Excerpts from a dataset:
----

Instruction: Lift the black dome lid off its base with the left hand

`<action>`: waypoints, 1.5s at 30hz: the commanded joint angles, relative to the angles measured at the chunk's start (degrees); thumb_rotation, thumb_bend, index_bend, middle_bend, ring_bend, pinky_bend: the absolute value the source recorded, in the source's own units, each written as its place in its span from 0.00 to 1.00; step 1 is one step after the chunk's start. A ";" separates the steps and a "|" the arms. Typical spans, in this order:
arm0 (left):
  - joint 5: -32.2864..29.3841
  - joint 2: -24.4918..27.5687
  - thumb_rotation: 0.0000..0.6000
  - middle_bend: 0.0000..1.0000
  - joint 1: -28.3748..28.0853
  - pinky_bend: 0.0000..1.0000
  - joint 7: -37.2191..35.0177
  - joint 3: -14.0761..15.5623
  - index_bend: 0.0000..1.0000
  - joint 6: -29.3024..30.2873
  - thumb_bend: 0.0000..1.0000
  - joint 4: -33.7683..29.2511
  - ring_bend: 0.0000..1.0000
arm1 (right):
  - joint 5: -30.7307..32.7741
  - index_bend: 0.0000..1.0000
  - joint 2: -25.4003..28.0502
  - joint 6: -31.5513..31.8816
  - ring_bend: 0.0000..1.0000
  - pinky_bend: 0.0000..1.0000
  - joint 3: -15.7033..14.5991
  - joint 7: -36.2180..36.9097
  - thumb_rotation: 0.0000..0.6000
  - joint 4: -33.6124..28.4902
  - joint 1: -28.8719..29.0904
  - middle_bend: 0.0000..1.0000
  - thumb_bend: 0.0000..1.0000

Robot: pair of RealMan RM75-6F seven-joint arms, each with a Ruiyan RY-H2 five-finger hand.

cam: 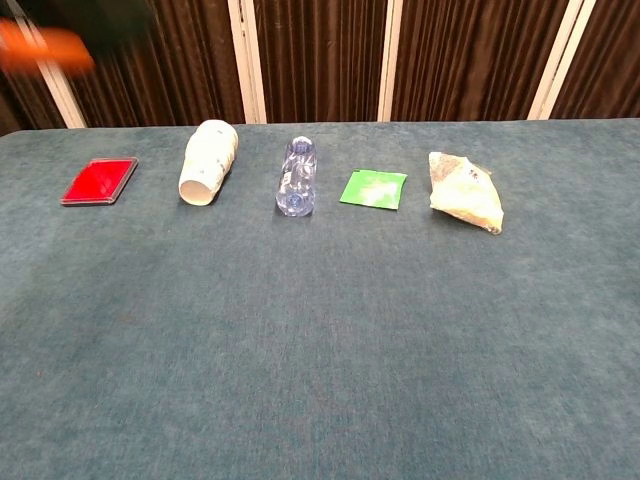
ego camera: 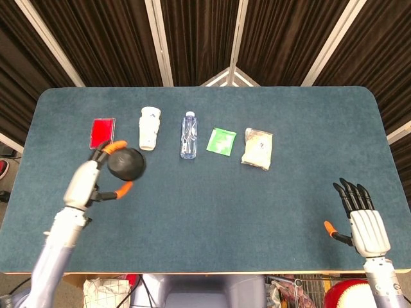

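Observation:
My left hand (ego camera: pixel 87 183) grips the black dome lid (ego camera: pixel 126 164) between its orange-tipped fingers, held up above the left part of the blue table (ego camera: pixel 212 218). In the chest view only a blurred orange fingertip (cam: pixel 45 47) shows at the top left corner. No base under the lid shows in either view. My right hand (ego camera: pixel 361 219) rests near the table's front right edge, its fingers spread and holding nothing.
A row lies across the far part of the table: a red card (ego camera: pixel 103 133), a white paper cup (ego camera: pixel 149 128) on its side, a clear bottle (ego camera: pixel 187 135) lying down, a green packet (ego camera: pixel 221 140) and a pale snack bag (ego camera: pixel 257 148).

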 commanded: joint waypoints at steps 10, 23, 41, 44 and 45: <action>-2.90 -8.52 1.00 0.30 0.48 0.00 -8.11 10.56 0.19 -13.36 0.53 26.37 0.00 | 0.17 0.07 -0.31 0.09 0.07 0.01 -0.09 -0.61 1.00 -0.11 -0.21 0.02 0.29; 7.92 0.71 1.00 0.32 1.20 0.00 -4.58 1.22 0.19 0.39 0.53 -0.60 0.00 | -0.45 0.07 -0.62 0.41 0.07 0.01 -0.25 -0.37 1.00 0.31 -0.20 0.02 0.29; 2.81 -9.98 1.00 0.31 1.99 0.00 -15.79 11.22 0.21 -11.60 0.53 28.89 0.00 | -0.62 0.07 0.04 1.02 0.07 0.01 -0.44 -0.36 1.00 -0.52 -0.66 0.02 0.29; 4.26 -12.01 1.00 0.31 1.15 0.00 -14.29 10.54 0.21 -10.07 0.53 29.35 0.00 | -0.67 0.07 0.15 1.21 0.07 0.01 -0.51 -0.32 1.00 -0.58 -0.81 0.02 0.29; 4.74 -12.66 1.00 0.31 0.94 0.00 -13.58 10.24 0.21 -9.23 0.53 29.29 0.00 | -0.74 0.07 0.21 1.31 0.07 0.01 -0.56 -0.27 1.00 -0.62 -0.87 0.02 0.29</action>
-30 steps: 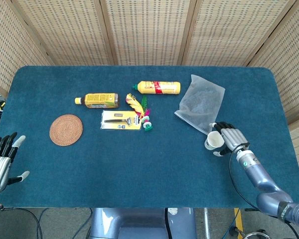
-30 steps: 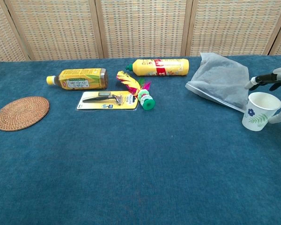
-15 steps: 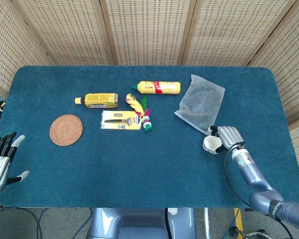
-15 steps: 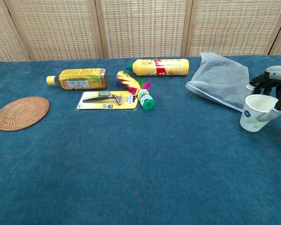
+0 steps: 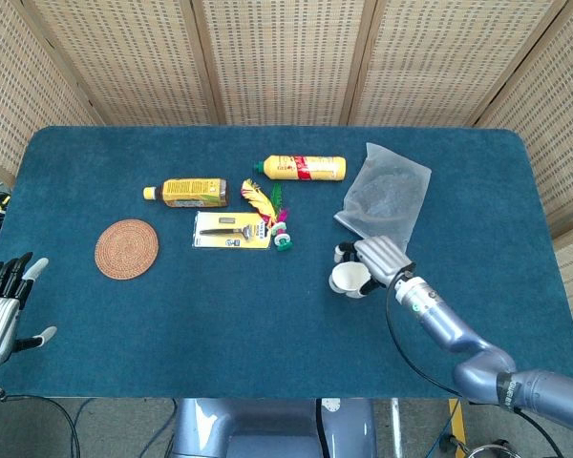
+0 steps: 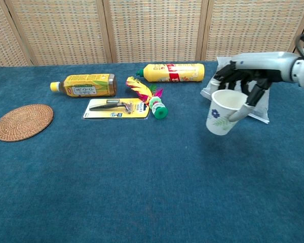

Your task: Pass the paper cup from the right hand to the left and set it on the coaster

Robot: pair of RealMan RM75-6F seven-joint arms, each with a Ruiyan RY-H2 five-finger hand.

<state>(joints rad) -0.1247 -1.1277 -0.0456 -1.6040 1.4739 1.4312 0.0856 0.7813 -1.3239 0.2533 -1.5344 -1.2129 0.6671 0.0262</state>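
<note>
- Head view: blue table (image 5: 267, 324) takes up most of the frame, wicker screens behind.
- Clear plastic bag (image 5: 386, 197) lies flat just behind the right hand, biggest loose item. Probably no obstacle, since the cup's path runs the other way.
- Right hand (image 5: 377, 260) sits mid-right of table w/ fingers wrapped over the rim and side of the paper cup (image 6: 222, 112). Cup is lifted off the cloth and tilted, mouth up and toward the camera in chest view.
- Left hand (image 5: 2, 303) is at the far left table edge, fingers spread, holding nothing, well apart from the cup.
- Coaster (image 5: 127, 249), round woven, lies at left of table, nothing on it, between the two hands but nearer the left one.
- Clutter mid-table, behind the straight line from cup to coaster: yellow bottle w/ red band (image 5: 302, 168), amber bottle (image 5: 188, 192), razor on its card (image 5: 231, 230), feathered shuttlecock (image 5: 270, 216). All low and lying down, so I judge they shouldn't block a carried cup, tho the razor card is nearest the line.
- Cup handling, my guess: v. light, thin-walled, looks empty, crushes easily, so gentle squeeze only. Left hand should prob take the lower wall, below the right hand's fingers, then set it upright.
</note>
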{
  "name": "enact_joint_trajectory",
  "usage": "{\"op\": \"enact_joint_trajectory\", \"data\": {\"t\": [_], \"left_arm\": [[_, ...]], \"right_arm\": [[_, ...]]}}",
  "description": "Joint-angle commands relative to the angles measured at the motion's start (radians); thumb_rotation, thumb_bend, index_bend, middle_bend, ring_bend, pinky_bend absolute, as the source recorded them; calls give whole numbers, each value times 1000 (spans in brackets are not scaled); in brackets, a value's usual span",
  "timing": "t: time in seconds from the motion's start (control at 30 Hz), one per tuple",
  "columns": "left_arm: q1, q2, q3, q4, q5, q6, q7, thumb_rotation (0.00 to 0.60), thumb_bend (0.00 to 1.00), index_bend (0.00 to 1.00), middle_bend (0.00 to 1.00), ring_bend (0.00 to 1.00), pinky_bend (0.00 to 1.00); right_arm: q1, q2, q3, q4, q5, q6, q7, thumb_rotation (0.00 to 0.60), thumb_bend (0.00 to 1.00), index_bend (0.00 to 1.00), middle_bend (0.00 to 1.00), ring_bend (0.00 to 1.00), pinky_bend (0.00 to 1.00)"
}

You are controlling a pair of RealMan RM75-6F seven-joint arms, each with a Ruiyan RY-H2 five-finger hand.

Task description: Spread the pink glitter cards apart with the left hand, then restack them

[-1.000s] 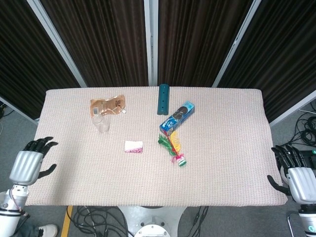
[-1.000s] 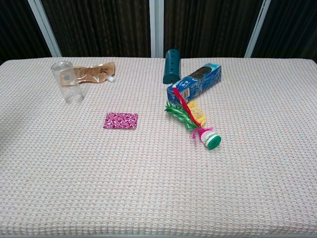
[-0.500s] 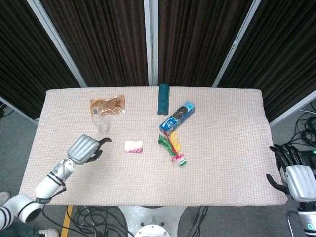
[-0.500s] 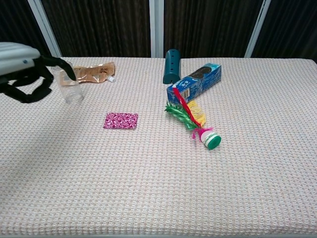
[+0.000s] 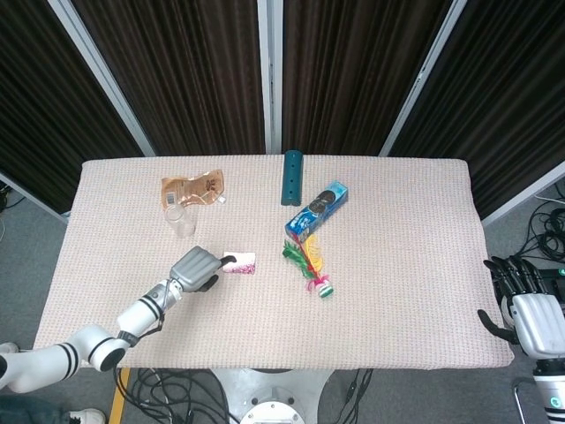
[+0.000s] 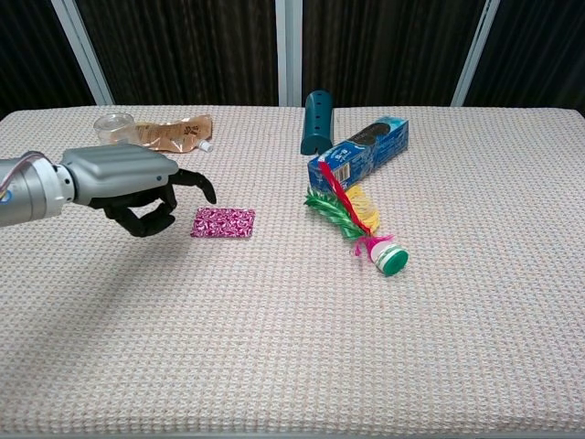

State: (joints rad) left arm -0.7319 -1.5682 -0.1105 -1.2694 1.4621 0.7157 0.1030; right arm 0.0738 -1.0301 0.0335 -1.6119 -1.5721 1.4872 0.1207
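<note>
The left hand [image 6: 137, 187] hovers just left of the pink glitter cards [image 6: 223, 222], fingers loosely curled, holding nothing; contact cannot be told. The cards lie stacked mid-table, so spreading looks not yet begun; next, fingertips should press down and fan them

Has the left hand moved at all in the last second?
Yes. The left hand has swung in from the table's left edge toward the pink glitter cards, and is now right beside them, below the clear cup in the head view.
</note>
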Motion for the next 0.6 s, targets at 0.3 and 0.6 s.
{"op": "enact_joint_trajectory", "data": {"t": [0.3,0.6], "left_arm": [[-86,-62,-25,79,-220,-138,149,600,590,254,885,923,963],[-135,-87,-14,96,-333,-162,228,600,590,254,888,926,964]], "right_arm": [[-1,2,0,8,4,-2,12,589,185,132,101,0,0],[-5,9,1,11,15,0,19,596,184,131,102,0,0]]}}
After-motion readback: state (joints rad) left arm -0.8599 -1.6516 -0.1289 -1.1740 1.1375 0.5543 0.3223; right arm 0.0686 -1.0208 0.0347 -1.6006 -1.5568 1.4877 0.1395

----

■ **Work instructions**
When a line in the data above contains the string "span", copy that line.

■ **Response area**
`<action>`: waypoints, 1.5s at 30hz: the commanded joint angles, relative to the angles measured at the chunk's start (degrees); thumb_rotation, thumb_bend, index_bend, middle_bend, ring_bend, pinky_bend: the absolute value the source recorded, in the source's own units, each written as its place in its span from 0.00 to 1.00; step 1 is one step after the chunk's start. A ";" separates the steps and a "|" the arms. Typical spans, in this order:
  "description": "Joint-angle commands relative to the angles measured at the motion's start (radians); thumb_rotation, thumb_bend, index_bend, middle_bend, ring_bend, pinky_bend absolute, as the source recorded them; calls give whole numbers, each value times 1000 (spans in brackets are not scaled); in brackets, a value's usual span",

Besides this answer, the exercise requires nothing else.